How to gridsearch over transform arguments within a pipeline in scikit-learn

Tags:

My goal is to use one model to select the most important variables and another model to use those variables to make predictions. In the example below I am using two RandomForestClassifiers, but the second model could be any other classifier.

The RF has a transform method with a threshold argument. I would like to grid search over different possible threshold arguments.

Here is a simplified code snippet:

# Transform object and classifier
rf_filter = RandomForestClassifier(n_estimators=200, n_jobs=-1, random_state=42, oob_score=False)
clf = RandomForestClassifier(n_jobs=-1, random_state=42, oob_score=False)

pipe = Pipeline([("RFF", rf_filter), ("RF", clf)])

# Grid search parameters
rf_n_estimators = [10, 20]
rff_transform = ["median", "mean"] # Search the threshold parameters

estimator = GridSearchCV(pipe,
                         cv = 3, 
                         param_grid = dict(RF__n_estimators = rf_n_estimators,
                                           RFF__threshold = rff_transform))

estimator.fit(X_train, y_train)

The error is ValueError: Invalid parameter threshold for estimator RandomForestClassifier

I thought this would work because the docs say:

If None and if available, the object attribute threshold is used.

I tried setting the threshold attribute before the grid search (rf_filter.threshold = "median") and it worked; however, I couldn't figure out how to then grid search over it.

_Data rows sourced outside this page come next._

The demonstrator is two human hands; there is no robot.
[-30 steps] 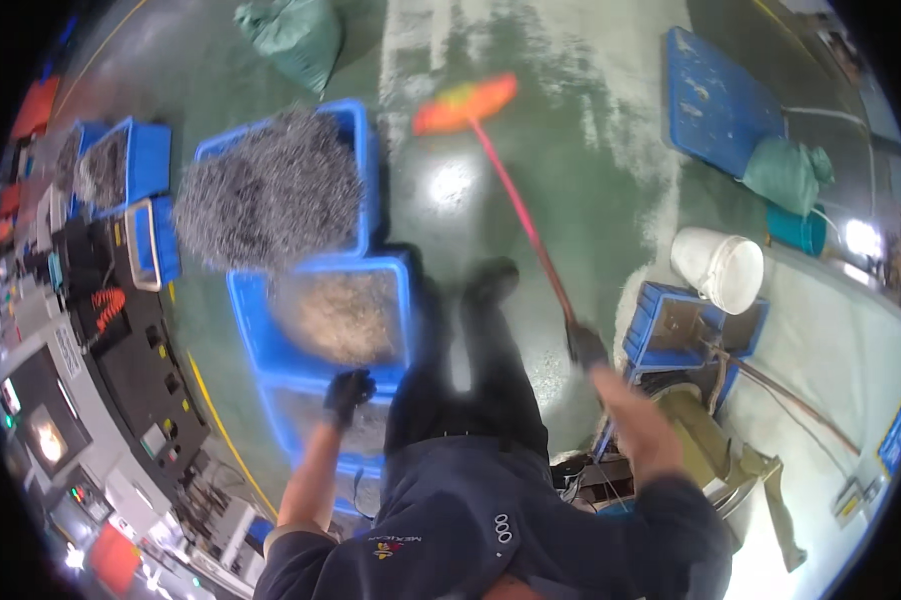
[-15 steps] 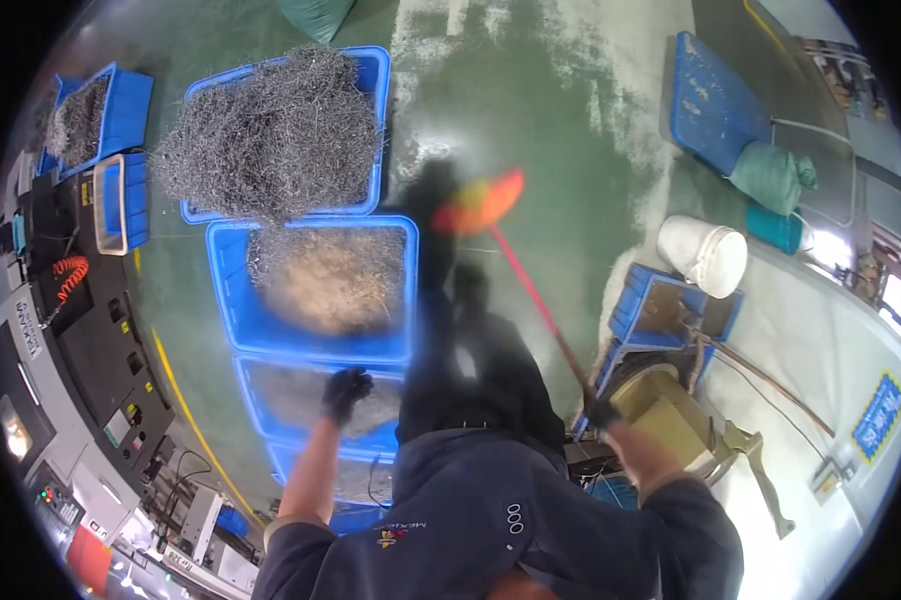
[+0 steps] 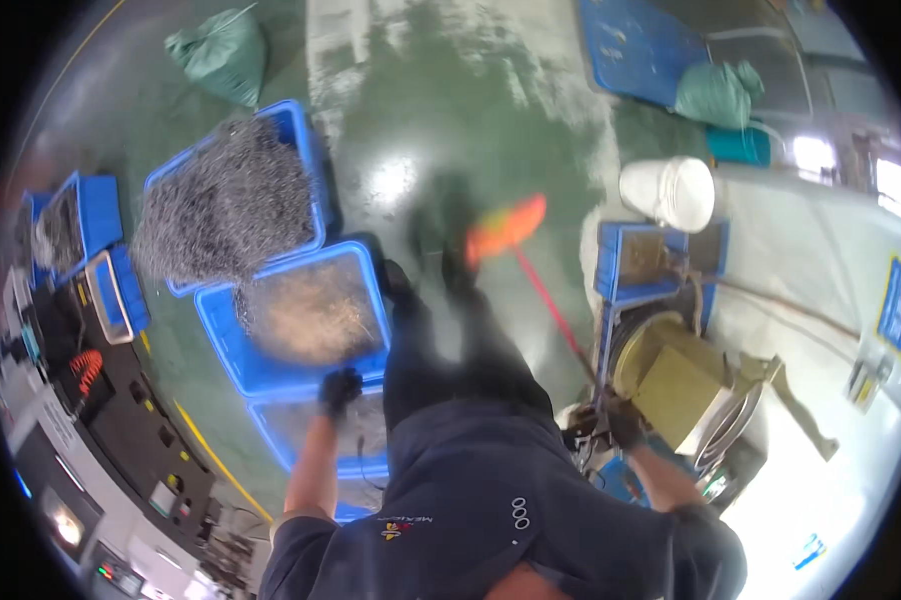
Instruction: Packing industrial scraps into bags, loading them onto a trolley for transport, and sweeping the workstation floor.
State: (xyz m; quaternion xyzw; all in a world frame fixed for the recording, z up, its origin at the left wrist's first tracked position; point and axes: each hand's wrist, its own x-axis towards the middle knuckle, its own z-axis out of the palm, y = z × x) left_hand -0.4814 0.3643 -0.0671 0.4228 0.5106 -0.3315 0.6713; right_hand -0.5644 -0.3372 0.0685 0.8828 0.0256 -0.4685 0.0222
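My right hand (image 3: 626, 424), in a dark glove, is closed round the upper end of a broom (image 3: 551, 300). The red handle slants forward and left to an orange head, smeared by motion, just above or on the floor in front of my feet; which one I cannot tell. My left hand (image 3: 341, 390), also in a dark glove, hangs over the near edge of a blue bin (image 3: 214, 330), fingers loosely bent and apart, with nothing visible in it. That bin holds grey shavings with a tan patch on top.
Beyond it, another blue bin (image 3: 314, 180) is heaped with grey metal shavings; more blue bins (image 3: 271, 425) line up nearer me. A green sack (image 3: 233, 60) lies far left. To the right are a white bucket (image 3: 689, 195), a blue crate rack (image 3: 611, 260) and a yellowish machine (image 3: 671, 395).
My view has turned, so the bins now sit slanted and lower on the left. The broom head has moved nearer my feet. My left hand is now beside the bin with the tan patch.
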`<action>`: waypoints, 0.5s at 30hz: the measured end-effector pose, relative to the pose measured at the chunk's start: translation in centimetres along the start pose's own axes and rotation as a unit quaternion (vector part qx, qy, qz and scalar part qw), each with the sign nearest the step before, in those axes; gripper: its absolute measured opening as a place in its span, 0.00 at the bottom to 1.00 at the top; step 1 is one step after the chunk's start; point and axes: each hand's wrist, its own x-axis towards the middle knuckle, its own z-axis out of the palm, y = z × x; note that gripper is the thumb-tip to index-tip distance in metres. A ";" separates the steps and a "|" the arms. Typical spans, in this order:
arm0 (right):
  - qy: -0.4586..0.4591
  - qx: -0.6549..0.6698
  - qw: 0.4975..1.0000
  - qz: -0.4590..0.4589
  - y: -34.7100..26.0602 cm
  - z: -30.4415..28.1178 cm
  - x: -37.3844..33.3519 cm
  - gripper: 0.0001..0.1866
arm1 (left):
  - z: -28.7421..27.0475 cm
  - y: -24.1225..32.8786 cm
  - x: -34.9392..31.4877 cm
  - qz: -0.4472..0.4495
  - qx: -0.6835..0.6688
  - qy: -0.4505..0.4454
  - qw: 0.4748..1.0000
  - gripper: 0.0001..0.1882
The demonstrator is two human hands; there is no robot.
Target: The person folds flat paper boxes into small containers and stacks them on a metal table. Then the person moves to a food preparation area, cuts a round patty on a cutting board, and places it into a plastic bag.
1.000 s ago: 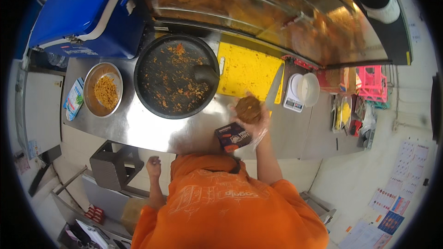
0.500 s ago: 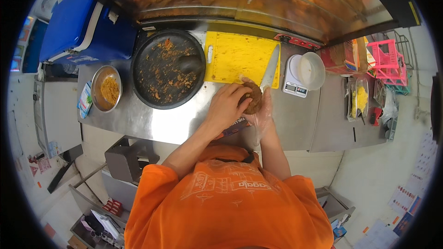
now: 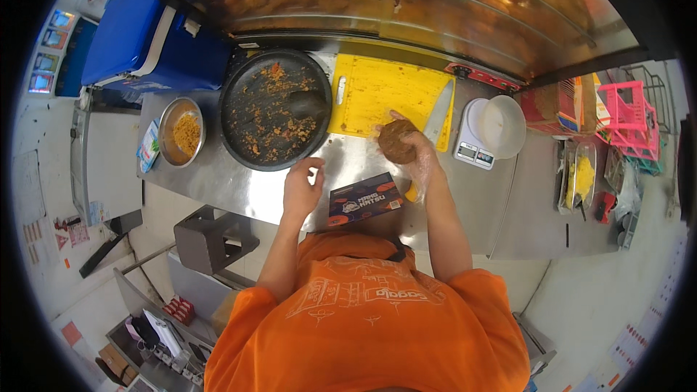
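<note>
Your right hand, in a clear plastic glove, is closed around a round brown lump with a rough surface; your thumb lies over its right side, and fingertips show past its far and left edges. The lump sits up off the stainless-steel counter, in front of the near edge of a yellow cutting board that stretches away beyond the grip. Just past the grip, toward its right, a knife lies on that board with its tip pointing away from you. A yellow end shows below the glove; you cannot tell from this view whether it belongs to the knife. Nearer to you than the grip and a little left, a dark printed carton lies on the counter. Your bare left hand is well left of the grip, loosely curled with a gap between forefinger and thumb, near the rim of a large dark stone mortar. Crumbs are scattered in the mortar, and a dark pestle lies in its right side. Farther left stands a steel bowl of yellow-brown crumbs. Right of the grip is a white digital scale bearing a round container.
</note>
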 end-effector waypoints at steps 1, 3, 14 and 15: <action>0.014 -0.010 1.000 -0.012 -0.2 0.3 0.3 0.37 | -0.6 -1.1 -0.6 -0.008 -0.004 0.011 1.000 0.07; 0.021 -0.035 0.999 -0.034 -0.3 -0.5 1.2 0.37 | -1.8 -3.2 -1.7 -0.024 -0.016 0.032 0.999 0.08; 0.176 -0.113 0.970 -0.125 2.1 -10.2 -2.6 0.29 | 0.2 -0.7 -1.1 -0.046 -0.137 -0.073 0.987 0.07; 0.217 -0.135 0.957 -0.138 2.4 -10.9 -3.7 0.29 | 0.3 -0.1 -1.0 -0.045 -0.137 -0.089 0.986 0.07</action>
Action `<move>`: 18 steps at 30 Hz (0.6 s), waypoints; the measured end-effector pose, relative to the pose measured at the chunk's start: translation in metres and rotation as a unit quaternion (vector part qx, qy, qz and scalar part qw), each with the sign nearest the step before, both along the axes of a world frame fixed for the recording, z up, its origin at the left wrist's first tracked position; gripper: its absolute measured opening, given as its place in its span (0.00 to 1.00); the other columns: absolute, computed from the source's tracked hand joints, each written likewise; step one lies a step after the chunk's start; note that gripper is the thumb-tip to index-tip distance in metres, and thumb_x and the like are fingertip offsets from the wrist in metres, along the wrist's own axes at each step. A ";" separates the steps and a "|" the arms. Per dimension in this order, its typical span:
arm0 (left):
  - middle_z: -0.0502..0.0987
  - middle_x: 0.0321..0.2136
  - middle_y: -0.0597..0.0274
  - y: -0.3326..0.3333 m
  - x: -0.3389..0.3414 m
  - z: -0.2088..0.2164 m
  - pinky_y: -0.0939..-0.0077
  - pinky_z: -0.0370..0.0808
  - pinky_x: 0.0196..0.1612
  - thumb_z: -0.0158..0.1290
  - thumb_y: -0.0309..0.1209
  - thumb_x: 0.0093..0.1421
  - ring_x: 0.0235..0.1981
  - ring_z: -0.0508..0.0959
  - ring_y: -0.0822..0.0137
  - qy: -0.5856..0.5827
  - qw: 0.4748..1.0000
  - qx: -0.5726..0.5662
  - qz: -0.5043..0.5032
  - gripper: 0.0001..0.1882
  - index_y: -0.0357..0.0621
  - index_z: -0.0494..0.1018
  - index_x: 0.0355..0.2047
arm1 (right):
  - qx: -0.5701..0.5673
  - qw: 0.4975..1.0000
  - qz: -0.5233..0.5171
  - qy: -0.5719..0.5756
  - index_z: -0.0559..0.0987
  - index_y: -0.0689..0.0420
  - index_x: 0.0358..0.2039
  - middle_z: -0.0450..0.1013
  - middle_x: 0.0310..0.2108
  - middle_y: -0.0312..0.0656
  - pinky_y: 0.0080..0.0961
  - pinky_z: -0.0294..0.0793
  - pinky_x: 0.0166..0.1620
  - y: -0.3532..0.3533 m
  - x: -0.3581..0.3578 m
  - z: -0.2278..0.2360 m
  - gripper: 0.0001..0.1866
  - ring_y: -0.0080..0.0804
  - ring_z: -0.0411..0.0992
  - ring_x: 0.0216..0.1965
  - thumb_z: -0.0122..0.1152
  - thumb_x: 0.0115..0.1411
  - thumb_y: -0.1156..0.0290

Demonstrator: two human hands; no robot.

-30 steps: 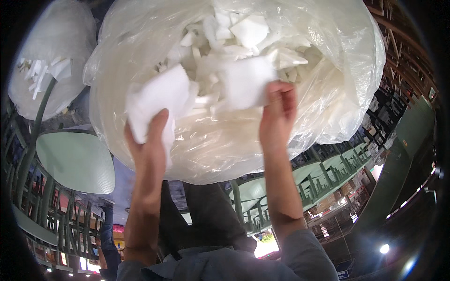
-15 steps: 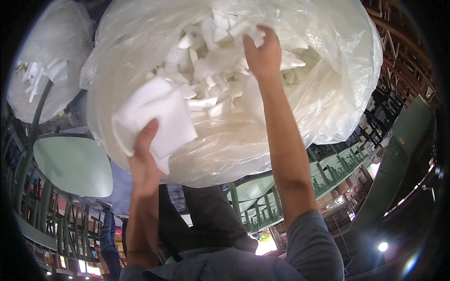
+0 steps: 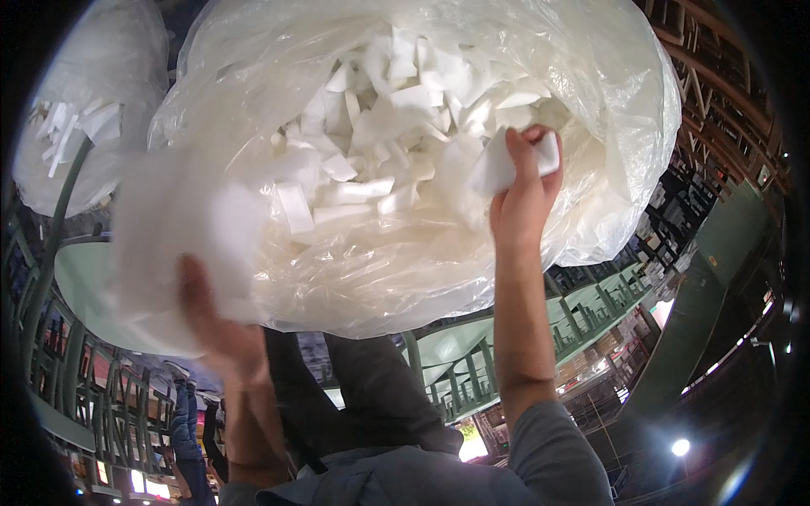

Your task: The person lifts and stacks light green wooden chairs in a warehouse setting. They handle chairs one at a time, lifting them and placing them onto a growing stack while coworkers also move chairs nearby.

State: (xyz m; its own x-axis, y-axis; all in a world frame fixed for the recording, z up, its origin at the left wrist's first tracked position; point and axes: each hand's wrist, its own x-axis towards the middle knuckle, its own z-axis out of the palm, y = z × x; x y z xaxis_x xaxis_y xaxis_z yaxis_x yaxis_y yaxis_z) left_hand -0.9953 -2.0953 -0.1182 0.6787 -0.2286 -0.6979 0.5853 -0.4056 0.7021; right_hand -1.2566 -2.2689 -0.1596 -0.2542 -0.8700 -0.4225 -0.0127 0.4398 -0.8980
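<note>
A large clear plastic bag (image 3: 337,295) stands wide open in front of me, with many white foam scraps (image 3: 371,192) heaped inside. My left hand (image 3: 224,329), blurred by motion, grips a broad white foam sheet (image 3: 186,236) at the bag's left rim, thumb on top. Over the right side of the bag's mouth, my right hand (image 3: 530,181) is closed around a small white foam piece (image 3: 494,167). That piece sticks out to the left of the fingers, above the other scraps.
Another clear bag of foam scraps (image 3: 105,122) stands at the far left. Below it are a green rounded tabletop (image 3: 80,291) and stacked green frames. Green furniture (image 3: 456,346) lines the space behind the bag at right. A person's legs (image 3: 187,422) show at lower left.
My left hand has swung left and slightly down with the foam sheet. My right hand has moved right and toward me from the scraps, now holding a foam piece.
</note>
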 end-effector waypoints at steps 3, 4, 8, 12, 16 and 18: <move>0.70 0.61 0.50 -0.014 -0.063 -0.017 0.63 0.68 0.65 0.58 0.29 0.67 0.62 0.71 0.59 -0.078 0.955 -0.052 -0.281 0.30 0.33 0.62 0.66 | -0.008 0.995 0.099 -0.006 0.72 0.54 0.46 0.69 0.38 0.32 0.22 0.73 0.46 0.056 0.050 0.015 0.09 0.21 0.69 0.39 0.59 0.67 0.77; 0.69 0.62 0.49 -0.020 -0.085 -0.021 0.64 0.63 0.67 0.60 0.26 0.65 0.64 0.68 0.60 0.022 0.944 -0.144 -0.295 0.34 0.31 0.58 0.67 | 0.007 0.983 0.180 0.015 0.72 0.59 0.51 0.69 0.43 0.37 0.24 0.70 0.53 0.076 0.071 0.019 0.13 0.26 0.69 0.45 0.62 0.69 0.71; 0.65 0.65 0.51 -0.034 -0.095 -0.048 0.65 0.67 0.65 0.62 0.25 0.62 0.65 0.67 0.61 0.180 0.962 -0.167 -0.118 0.40 0.35 0.55 0.70 | 0.024 0.976 0.214 -0.030 0.71 0.63 0.56 0.67 0.55 0.49 0.33 0.63 0.62 0.083 0.091 0.004 0.30 0.38 0.64 0.58 0.38 0.78 0.47; 0.71 0.63 0.55 -0.024 -0.060 -0.061 0.62 0.69 0.65 0.59 0.37 0.68 0.63 0.72 0.61 0.284 0.937 -0.087 -0.182 0.36 0.37 0.59 0.70 | 0.099 0.941 0.316 -0.070 0.69 0.64 0.63 0.66 0.62 0.49 0.34 0.64 0.64 0.068 0.068 0.010 0.31 0.39 0.64 0.62 0.39 0.77 0.49; 0.76 0.56 0.52 -0.014 -0.053 -0.056 0.60 0.78 0.59 0.58 0.36 0.67 0.58 0.78 0.58 0.360 0.930 -0.039 -0.060 0.31 0.37 0.64 0.66 | 0.143 0.946 0.290 -0.010 0.70 0.63 0.65 0.72 0.62 0.43 0.29 0.69 0.61 0.042 0.049 -0.006 0.26 0.33 0.70 0.57 0.56 0.72 0.62; 0.76 0.56 0.50 -0.014 -0.055 -0.055 0.59 0.78 0.58 0.58 0.35 0.66 0.57 0.78 0.55 0.350 0.927 -0.094 -0.093 0.32 0.36 0.63 0.67 | 0.200 0.936 0.287 -0.046 0.71 0.62 0.65 0.76 0.57 0.41 0.25 0.71 0.58 0.044 0.054 -0.017 0.26 0.27 0.73 0.52 0.61 0.71 0.65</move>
State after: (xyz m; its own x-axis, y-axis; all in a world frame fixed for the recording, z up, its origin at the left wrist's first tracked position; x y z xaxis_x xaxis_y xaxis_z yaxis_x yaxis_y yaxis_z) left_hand -1.0505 -2.1097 -0.1729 0.0104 -0.4584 -0.8887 0.8571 -0.4536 0.2441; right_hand -1.2022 -2.2254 -0.1768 0.2607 -0.6193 -0.7406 -0.2809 0.6853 -0.6719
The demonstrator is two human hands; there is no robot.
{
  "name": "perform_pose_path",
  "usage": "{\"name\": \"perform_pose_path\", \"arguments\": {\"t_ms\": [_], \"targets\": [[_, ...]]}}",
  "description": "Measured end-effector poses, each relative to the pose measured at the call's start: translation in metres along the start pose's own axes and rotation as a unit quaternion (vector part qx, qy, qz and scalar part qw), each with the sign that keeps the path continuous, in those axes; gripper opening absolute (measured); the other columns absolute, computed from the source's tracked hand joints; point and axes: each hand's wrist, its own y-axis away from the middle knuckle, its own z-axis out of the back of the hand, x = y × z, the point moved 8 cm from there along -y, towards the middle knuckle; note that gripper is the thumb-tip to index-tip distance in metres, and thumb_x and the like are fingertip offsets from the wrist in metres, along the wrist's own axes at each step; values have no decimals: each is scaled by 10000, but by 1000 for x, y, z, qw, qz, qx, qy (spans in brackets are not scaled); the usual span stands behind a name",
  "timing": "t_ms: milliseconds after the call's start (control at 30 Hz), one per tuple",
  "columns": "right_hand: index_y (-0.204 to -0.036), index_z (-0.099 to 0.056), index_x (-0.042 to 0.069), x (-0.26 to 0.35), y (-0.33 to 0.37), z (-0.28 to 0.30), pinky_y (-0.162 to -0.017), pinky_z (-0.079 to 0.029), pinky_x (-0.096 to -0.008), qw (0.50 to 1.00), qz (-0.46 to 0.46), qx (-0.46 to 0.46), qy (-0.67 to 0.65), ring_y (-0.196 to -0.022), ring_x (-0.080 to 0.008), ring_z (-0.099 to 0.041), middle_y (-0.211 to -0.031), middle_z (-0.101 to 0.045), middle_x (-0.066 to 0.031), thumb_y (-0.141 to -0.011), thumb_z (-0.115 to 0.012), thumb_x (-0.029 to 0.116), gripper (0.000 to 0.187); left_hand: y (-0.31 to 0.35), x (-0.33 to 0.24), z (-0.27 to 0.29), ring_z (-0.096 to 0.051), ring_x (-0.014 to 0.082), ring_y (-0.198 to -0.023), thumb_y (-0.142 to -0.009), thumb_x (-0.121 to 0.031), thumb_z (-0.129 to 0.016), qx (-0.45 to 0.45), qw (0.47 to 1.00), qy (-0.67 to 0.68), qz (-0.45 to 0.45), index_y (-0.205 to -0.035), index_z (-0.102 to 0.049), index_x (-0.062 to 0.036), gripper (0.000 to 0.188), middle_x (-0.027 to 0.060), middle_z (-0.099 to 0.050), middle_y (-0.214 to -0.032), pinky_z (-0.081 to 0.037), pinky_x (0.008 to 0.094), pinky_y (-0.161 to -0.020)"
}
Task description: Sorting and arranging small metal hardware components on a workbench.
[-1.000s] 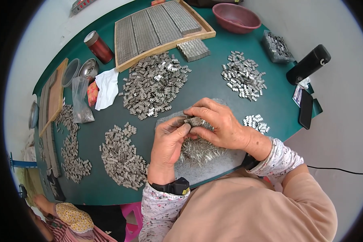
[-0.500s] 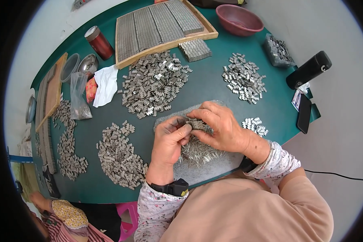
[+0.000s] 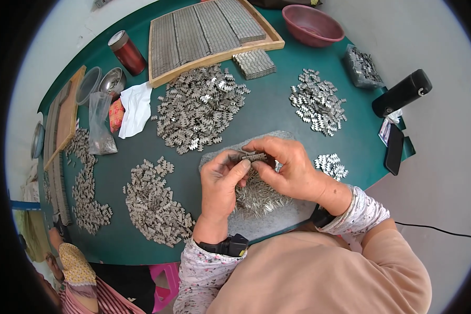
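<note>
My left hand (image 3: 222, 180) and my right hand (image 3: 288, 167) meet above a grey cloth pad (image 3: 214, 153). Pinched between both sets of fingertips is a short stack of toothed metal pieces (image 3: 253, 157); the fingers partly cover it. Under the hands, a heap of thin silvery metal pins (image 3: 261, 198) lies on the pad. A small group of shiny toothed pieces (image 3: 331, 165) lies beside my right hand. Left of my left hand spreads a pile of dull toothed pieces (image 3: 157, 204). Beyond the hands is a larger pile of toothed metal pieces (image 3: 196, 112).
A wooden tray (image 3: 222, 54) with rows of metal pieces stands at the back, near a red bowl (image 3: 313, 26). A red tumbler (image 3: 128, 55) is far left; a black bottle (image 3: 402, 93) and a phone (image 3: 394, 152) lie right. A co-worker's arm (image 3: 70, 259) shows lower left.
The stack between my fingers has turned and now shows a narrower side. My right fingers have shifted slightly around it. The co-worker's arm has moved at the lower left.
</note>
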Motion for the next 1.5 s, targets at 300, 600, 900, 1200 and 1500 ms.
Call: {"name": "perform_pose_path", "arguments": {"t_ms": [300,600,900,1200,1500], "targets": [[-1112,-584,-44,4,1,-8,-603,-546,-353,999,21,-32,-1,-745,-307,-677,-944,-650,-189,-790,-600,-15,324,-2,10,7,-553,102,-587,-841,-48,-666,-1,990,106,91,-901,-644,25,97,53,-622,-734,-415,217,-510],[-1079,-593,-5,16,2,-9,-641,-526,-382,979,147,18,142,-769,-344,-651,-919,-638,-169,-776,-662,-1,311,2,0,3,-534,95,-615,-866,-31,-638,-5,1000,-10,-10,-956,-631,22,105,35,-611,-791,-405,214,-546],[-1070,-625,31,10,-2,-6,-641,-511,-382,991,104,0,79,-775,-327,-620,-878,-601,-134,-747,-720,32,336,1,6,4,-562,105,-641,-896,-73,-621,15,995,79,51,-1028,-624,37,172,54,-635,-826,-419,215,-540],[-1018,-674,70,12,-9,1,-645,-495,-361,986,136,-32,94,-787,-273,-602,-872,-579,-102,-681,-774,63,351,2,4,-7,-563,102,-660,-955,-130,-573,59,990,109,70,-1108,-617,38,231,45,-635,-861,-433,226,-560],[-1069,-666,10,-6,-58,-22,-683,-506,-370,990,26,112,-82,-799,-294,-612,-850,-594,-129,-832,-678,189,298,-5,-27,39,-484,102,-531,-944,-178,-613,-72,991,116,-12,-882,-614,11,199,26,-535,-680,-312,213,-419]]}}
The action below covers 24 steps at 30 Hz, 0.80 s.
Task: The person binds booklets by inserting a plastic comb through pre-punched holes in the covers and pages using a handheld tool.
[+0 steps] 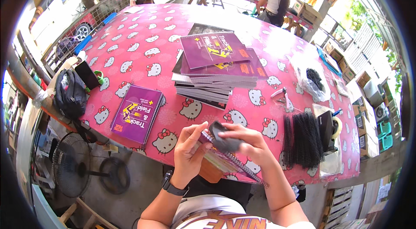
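Close to the table's near edge, my left hand (190, 144) pinches the top corner of a spiral notebook (215, 160), seen nearly edge-on. A black plastic coil (242, 166) runs along its edge, and the loose tail sticks out past the lower right end. My right hand (249, 139) is closed on a dark grey rounded object (226, 141) against the coil's upper end; its exact kind is unclear. Beyond my hands rises a stack of purple-covered notebooks (216, 51), unevenly piled. Another purple notebook (138, 114) lies to the left, its coil along the right side.
At right lie a bundle of black coils (303, 140), pink-handled pliers (284, 97), a tape dispenser (327, 127) and a plastic bag with black contents (314, 79). A phone (86, 75) and black bag (69, 95) sit left, above a fan (73, 165). Another person (275, 1) is far back.
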### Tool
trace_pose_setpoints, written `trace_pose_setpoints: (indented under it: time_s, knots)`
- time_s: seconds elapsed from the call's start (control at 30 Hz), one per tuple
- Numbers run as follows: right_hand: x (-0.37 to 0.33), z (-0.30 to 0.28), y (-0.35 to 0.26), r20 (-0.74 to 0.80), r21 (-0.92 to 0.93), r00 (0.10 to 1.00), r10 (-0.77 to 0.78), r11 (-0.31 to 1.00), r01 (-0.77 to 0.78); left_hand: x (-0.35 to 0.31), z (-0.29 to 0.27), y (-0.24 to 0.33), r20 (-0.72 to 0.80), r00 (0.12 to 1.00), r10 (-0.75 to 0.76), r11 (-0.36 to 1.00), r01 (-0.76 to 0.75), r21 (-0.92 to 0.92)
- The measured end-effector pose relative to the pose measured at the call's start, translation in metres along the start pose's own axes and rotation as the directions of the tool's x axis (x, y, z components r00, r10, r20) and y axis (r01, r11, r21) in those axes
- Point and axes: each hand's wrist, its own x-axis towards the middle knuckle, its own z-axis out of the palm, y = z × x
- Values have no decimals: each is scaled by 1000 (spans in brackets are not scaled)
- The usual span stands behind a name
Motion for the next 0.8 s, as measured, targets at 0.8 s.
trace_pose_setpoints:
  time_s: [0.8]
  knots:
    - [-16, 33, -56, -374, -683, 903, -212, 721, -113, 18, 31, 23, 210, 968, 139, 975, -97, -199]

Is there a way to iterate over different arguments that would normally be expected to be provided within the transform method of a classifier?

778

asked Apr 19 '14 20:04

Jason Sanchez

2 Answers

Following the same method as you are describing, namely doing feature selection and classification with two distinct Random Forest classifiers grouped into a Pipeline, I ran into the same issue.

An instance of the RandomForestClassifier class does not have an attribute called threshold. You can indeed manually add one, either using the way you described or with

setattr(object, 'threshold', 'mean')

but the main problem seems to be the way the get_params method checks for valid attributes of any member of BaseEstimator:

class BaseEstimator(object):
"""Base class for all estimators in scikit-learn

Notes
-----
All estimators should specify all the parameters that can be set
at the class level in their __init__ as explicit keyword
arguments (no *args, **kwargs).
"""

@classmethod
def _get_param_names(cls):
    """Get parameter names for the estimator"""
    try:
        # fetch the constructor or the original constructor before
        # deprecation wrapping if any
        init = getattr(cls.__init__, 'deprecated_original', cls.__init__)

        # introspect the constructor arguments to find the model parameters
        # to represent
        args, varargs, kw, default = inspect.getargspec(init)
        if not varargs is None:
            raise RuntimeError("scikit-learn estimators should always "
                               "specify their parameters in the signature"
                               " of their __init__ (no varargs)."
                               " %s doesn't follow this convention."
                               % (cls, ))
        # Remove 'self'
        # XXX: This is going to fail if the init is a staticmethod, but
        # who would do this?
        args.pop(0)
    except TypeError:
        # No explicit __init__
        args = []
    args.sort()
    return args

Indeed, as clearly specified, all estimators should specify all the parameters that can be set at the class level in their __init__ as explicit keyword arguments.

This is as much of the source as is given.